You mean, I think: If you're 66, does it make sense to take out a loan that will only be paid off at age 96? Won't a lender say, "Forget it — you won't live long enough"?

Don't worry about the lender. A standard rule of thumb applies, regardless of your age: So long as your mortgage payments are no more than 45 percent of your gross income, you should be able to get the mortgage.

(MORE: How Retirees Can Avoid Refinancing Troubles)

And since Social Security and pension income — the latter up to the federal guarantee limit of $4,653.41 a month for 2012 — are as close as you can get to a sure thing these days, the lender should be more reassured than with other kinds of income, which can end abruptly at any moment. (By the way, why not call a mortgage broker?)

As for the "should you?" part of the question, the answer is: It depends.

3 Factors to Consider

By that, I mean that the decision to take out a 30-year mortgage at 66 depends on your alternatives, your expectations for inflation, and how long you expect to keep the loan.

As it happens, I may be in a similar situation.
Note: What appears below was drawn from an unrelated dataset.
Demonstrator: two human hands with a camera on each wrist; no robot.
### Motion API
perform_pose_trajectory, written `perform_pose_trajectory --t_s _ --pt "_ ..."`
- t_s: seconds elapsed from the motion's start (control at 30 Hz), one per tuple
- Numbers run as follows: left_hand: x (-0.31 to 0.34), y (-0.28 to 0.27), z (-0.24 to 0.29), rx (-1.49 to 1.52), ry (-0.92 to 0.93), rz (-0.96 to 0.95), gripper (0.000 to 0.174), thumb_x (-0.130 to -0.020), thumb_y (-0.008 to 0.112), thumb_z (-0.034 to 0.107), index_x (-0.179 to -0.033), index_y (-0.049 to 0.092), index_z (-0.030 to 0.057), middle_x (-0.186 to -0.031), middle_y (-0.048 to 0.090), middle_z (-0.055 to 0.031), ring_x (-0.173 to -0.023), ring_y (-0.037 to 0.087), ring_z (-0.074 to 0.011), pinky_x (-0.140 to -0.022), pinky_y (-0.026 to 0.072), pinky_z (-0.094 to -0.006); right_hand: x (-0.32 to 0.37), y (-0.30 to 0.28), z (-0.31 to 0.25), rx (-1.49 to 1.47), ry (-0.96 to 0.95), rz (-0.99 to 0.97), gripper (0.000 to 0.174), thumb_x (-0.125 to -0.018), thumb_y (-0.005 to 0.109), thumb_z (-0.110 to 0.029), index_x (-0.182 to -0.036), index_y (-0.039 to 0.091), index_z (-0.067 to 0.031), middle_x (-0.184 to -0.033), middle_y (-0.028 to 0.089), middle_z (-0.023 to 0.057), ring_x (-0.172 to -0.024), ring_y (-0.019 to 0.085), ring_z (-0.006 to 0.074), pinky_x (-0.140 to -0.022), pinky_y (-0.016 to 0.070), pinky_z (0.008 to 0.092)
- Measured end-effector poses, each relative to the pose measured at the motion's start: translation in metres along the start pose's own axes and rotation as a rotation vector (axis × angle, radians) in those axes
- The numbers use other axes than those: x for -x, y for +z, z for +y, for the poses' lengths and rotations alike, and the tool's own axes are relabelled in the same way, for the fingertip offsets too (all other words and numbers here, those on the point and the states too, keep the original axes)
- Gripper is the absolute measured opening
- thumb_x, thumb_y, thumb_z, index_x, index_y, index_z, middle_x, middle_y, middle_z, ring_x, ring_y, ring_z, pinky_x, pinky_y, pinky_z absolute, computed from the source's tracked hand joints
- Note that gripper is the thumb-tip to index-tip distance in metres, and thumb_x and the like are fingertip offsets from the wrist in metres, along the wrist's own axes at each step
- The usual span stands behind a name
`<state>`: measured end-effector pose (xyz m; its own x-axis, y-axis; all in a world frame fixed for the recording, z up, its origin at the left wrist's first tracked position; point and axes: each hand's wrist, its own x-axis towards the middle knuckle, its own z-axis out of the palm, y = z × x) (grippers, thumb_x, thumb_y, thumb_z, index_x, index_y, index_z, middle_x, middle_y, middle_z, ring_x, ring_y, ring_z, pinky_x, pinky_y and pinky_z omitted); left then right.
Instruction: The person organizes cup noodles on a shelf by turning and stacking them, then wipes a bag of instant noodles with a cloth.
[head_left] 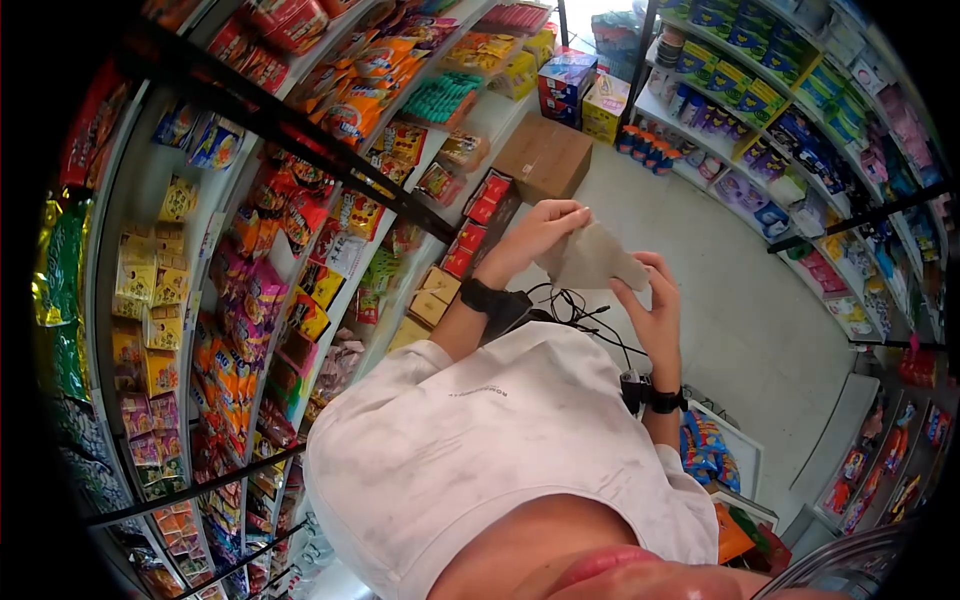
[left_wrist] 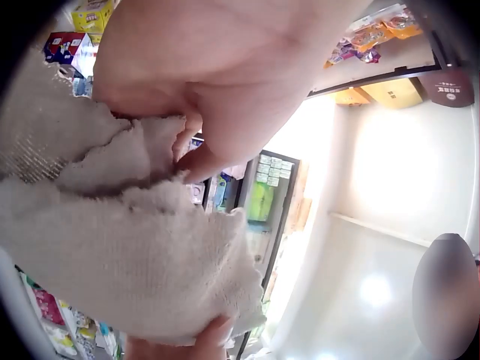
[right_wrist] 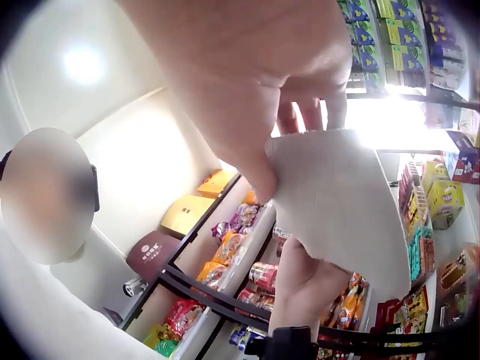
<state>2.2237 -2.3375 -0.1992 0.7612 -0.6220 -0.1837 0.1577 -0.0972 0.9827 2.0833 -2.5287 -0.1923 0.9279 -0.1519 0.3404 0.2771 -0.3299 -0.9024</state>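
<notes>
Toward two o'clock in the head view, a grey-beige cloth (head_left: 592, 262) with ragged edges hangs between both hands. The left hand (head_left: 530, 240) has its grip pinched on the upper left edge, the right hand (head_left: 657, 315) on the right end. At one o'clock a cardboard box (head_left: 545, 158) sits shut, its contents hidden; at nine o'clock, shelves (head_left: 212, 232) hold bright snack packets (head_left: 247, 310).

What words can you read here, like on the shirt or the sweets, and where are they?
None clearly.
White shirt: tiny letters, too small.
Dark red box: pale writing, too small.
Orange bags: too blurred.
Cloth: no words showing.
</notes>
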Motion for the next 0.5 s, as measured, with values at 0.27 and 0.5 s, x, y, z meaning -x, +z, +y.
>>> perform_pose_trajectory --t_s 0.27,0.5 --pt "-0.11 0.045 -0.018 0.041 0.12 0.1 0.03 -0.106 0.053 0.03 -0.097 0.063 0.0035 -0.082 0.055 0.007 -0.074 0.048 -0.0023 -0.065 0.0389 -0.0212 -0.016 -0.07 0.05 -0.23 0.173 0.259 0.02 -0.086 0.073 0.002 -0.104 0.065 0.0043 -0.104 0.067 0.0068 -0.094 0.061 0.0156 -0.085 0.047 0.026" --pt "-0.217 0.079 0.0 0.088 0.085 -0.073 0.03 -0.105 0.056 0.031 -0.1 0.065 0.0025 -0.089 0.062 0.0046 -0.083 0.054 -0.0022 -0.073 0.0438 -0.0211 -0.071 -0.121 0.075 0.013 0.166 0.233 0.024 -0.08 0.08 0.0 -0.094 0.061 0.0013 -0.099 0.067 0.0083 -0.086 0.061 0.0173 -0.08 0.0488 0.0263"
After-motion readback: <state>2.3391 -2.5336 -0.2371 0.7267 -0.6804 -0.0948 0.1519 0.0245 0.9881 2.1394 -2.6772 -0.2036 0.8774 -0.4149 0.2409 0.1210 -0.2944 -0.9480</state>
My wife and I had a 7/1 adjustable mortgage that fixed a rate for seven years and then went to a variable rate, which is where we are now. So we've been considering a switch to a 30-year fixed. Frankly, the issue of age had never occurred to me, but I guess that could be because of my devout immaturity.

When I consider the mortgage alternatives, my prime concern is how long we plan to stay in our current home. And that's why I have not applied for 30-year fixed refinancing for the roughly $300,000 remaining on our mortgage.

Say we'll be here another five years, just for the sake of running some numbers. And let's say the upfront fee, aka "points," would be $1,500.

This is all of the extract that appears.